Читать «Конъюнктуры Земли и времени. Геополитические и хронополитические интеллектуальные расследования» онлайн - страница 137

Вадим Леонидович Цымбурский

Но каково видеть «прогрессиста», уверяющего, что политика «интересов, а не идеалов» предполагает готовность России сократиться до границ Московии Ивана III вовсе не в наказание за разлад с нормами «мировой цивилизации», а как следствие успешного усвоения этих норм? И если все «прогретые» сообщества, интенсифицируя конкурентную борьбу, обнаруживают свою динамичность, эффективность и так далее, в том числе и «съедением» лимитрофа, почему бы и «прогретой» России не укрепиться за его счет? С какой стати она должна реагировать на «прогрев» не экспансией, а поскромнением и сжатием, быть не «съедающей», а «съедаемой» вместе с лимитрофом и уподобляясь ему?
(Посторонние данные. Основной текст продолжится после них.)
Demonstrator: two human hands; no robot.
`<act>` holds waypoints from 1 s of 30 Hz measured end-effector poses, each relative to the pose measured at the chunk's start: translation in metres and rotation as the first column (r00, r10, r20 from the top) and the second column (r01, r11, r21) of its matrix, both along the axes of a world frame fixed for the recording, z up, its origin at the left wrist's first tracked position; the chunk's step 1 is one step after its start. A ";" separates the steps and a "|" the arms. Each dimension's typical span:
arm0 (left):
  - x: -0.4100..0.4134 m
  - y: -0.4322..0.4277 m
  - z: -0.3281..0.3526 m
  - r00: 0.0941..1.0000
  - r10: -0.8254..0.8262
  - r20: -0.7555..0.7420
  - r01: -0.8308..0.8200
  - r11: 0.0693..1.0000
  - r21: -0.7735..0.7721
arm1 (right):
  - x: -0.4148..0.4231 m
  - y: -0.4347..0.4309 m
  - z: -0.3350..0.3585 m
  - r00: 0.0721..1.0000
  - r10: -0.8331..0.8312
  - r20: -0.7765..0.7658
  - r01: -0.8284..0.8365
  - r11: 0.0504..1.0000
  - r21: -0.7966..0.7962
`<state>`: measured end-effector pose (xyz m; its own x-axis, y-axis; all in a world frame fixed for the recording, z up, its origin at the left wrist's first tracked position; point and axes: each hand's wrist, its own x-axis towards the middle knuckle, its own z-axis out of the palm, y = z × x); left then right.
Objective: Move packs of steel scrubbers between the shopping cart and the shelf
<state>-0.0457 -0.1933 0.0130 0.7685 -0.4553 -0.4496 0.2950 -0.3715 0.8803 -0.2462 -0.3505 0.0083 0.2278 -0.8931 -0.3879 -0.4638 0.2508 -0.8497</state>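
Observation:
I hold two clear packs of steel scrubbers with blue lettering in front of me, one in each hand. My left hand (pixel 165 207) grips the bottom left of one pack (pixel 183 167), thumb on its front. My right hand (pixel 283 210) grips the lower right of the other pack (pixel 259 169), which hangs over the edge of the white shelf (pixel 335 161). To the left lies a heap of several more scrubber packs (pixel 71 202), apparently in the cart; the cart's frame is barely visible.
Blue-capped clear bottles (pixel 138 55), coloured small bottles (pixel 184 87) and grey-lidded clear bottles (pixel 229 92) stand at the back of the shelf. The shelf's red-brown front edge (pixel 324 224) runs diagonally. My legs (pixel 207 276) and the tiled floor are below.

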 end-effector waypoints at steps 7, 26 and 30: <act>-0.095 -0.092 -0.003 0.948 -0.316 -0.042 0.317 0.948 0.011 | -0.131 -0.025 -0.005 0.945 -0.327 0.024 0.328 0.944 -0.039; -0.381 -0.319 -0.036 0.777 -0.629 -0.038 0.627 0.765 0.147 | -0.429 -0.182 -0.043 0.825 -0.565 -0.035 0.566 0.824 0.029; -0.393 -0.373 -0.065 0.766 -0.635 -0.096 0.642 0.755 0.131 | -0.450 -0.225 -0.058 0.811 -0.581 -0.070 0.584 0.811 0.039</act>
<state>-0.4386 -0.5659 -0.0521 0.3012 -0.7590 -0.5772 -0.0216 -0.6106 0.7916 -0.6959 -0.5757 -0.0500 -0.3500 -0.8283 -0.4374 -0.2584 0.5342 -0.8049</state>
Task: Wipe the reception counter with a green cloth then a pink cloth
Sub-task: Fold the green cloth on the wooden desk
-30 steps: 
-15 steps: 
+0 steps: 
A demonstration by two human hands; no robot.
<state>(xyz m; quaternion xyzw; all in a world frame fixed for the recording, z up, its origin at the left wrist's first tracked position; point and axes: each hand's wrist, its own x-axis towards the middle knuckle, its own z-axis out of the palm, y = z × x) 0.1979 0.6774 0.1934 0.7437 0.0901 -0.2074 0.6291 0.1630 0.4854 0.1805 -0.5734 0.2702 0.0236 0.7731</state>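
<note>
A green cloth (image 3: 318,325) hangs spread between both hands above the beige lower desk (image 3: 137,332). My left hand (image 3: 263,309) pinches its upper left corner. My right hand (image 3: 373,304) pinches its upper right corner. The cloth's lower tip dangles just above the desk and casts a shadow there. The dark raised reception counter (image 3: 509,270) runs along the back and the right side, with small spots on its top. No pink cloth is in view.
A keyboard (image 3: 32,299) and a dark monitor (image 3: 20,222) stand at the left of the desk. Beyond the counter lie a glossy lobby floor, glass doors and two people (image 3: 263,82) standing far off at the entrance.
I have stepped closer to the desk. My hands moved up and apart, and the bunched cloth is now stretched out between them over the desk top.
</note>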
На деле единственная посылка Яковенко, впрямую обслуживающая его сокрушительные заключения, – это мысль о без остатка делящей Старый материк границе Азии и Европы, перейдя которую даже европеец, чтобы выжить, должен стать азиатом, и наоборот. Что можно на это сказать? Схематика цивилизационных разделений, вполне уместная, когда речь идет о дивергенциях некогда реально существовавших общностей (скажем, западнохристианской в XVI веке), оказывается чистой спекуляцией, когда через ее призму начинают типологизировать отношения между народами, никогда такой общности не составлявшими, – например, между Индией и Китаем. С точки зрения теории локальных цивилизаций «Азия» – это лишь общее название для множества евроазиатских цивилизационных платформ, выходящих к незамерзающим океанским водам, за исключением платформы европейской. Никакого иного значения данный термин в рамках этой теории не имеет, а следовательно, за ним не стоит никакой целостности, с которой могла бы размежеваться Европа.

Далее, даже если вообразить себе такую целостность, то нетрудно обнаружить, что Сибирь в границах современной России (за вычетом Тувы и небольшой части Южного Приморья) никогда не была, даже в самом широком смысле, «провинцией» Китая и вообще не принадлежала к владениям держав приокеанской Азии, колыбели азиатских цивилизаций. Прежде чем навязывать континентальной «сердцевине» Евро-Азии разделение на Европу и Азию, обычное для приморской каймы этого материка, автор должен был бы доказать, что такая дихотомия – единственно мыслимая, и потому она обязана распространяться на земли, которые ею исторически не были охвачены. Поскольку же таких доказательств мы не видим, ничто нам не мешает считать нынешнее демографическое давление Китая на Приморье и Забайкалье вызовом серьезным, но сугубо конъюнктурным, не имеющим явных прообразов в прошлом и не говорящим ничего о каком-то природном «азиатстве» Сибири, перед которым должны отступиться русские, живущие в ней четыреста с лишним лет, – в отличие от китайцев, так и не сумевших углубиться в «Великую Северную Пустошь».

Что же касается проекта России как «второй Европы», то это было только одним из множества достаточно условных геополитических самоопределений в ее истории, одной из попыток политически осмыслить ее географический статус. Нынешнее притяжение к Европе народов, относимых мной к восточноевропейскому сегменту евроазиатского Великого Лимитрофа [см. мои статьи: Цымбурский 1997; Цымбурский 1999], не имеет априорной обязывающей силы для России – во всяком случае большей, чем могло возыметь в XVI веке поглощение средиземноморских православных областей Османской империей, которое не привязало русских к Ближнему Востоку, а скорее оттолкнуло их от него.